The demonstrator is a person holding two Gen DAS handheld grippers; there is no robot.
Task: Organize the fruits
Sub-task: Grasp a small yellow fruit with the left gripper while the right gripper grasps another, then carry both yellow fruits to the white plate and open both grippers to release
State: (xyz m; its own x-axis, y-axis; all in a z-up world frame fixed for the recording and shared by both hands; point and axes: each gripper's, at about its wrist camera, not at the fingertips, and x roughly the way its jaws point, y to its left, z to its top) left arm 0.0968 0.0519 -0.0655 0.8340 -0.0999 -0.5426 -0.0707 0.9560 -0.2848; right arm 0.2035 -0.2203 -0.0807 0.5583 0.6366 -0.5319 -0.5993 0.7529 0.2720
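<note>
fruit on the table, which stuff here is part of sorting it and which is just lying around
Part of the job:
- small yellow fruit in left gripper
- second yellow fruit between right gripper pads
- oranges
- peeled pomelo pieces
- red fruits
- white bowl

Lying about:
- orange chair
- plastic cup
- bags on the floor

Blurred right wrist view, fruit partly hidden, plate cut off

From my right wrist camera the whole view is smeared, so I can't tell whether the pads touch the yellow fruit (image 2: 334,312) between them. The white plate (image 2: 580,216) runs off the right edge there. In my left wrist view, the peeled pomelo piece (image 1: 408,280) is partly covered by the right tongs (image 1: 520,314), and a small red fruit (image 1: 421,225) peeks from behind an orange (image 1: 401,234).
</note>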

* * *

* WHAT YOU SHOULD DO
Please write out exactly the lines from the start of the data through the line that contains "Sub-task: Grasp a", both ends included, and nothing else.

* ANSWER TO THIS TASK
The demonstrator is a person holding two Gen DAS handheld grippers; there is no robot.
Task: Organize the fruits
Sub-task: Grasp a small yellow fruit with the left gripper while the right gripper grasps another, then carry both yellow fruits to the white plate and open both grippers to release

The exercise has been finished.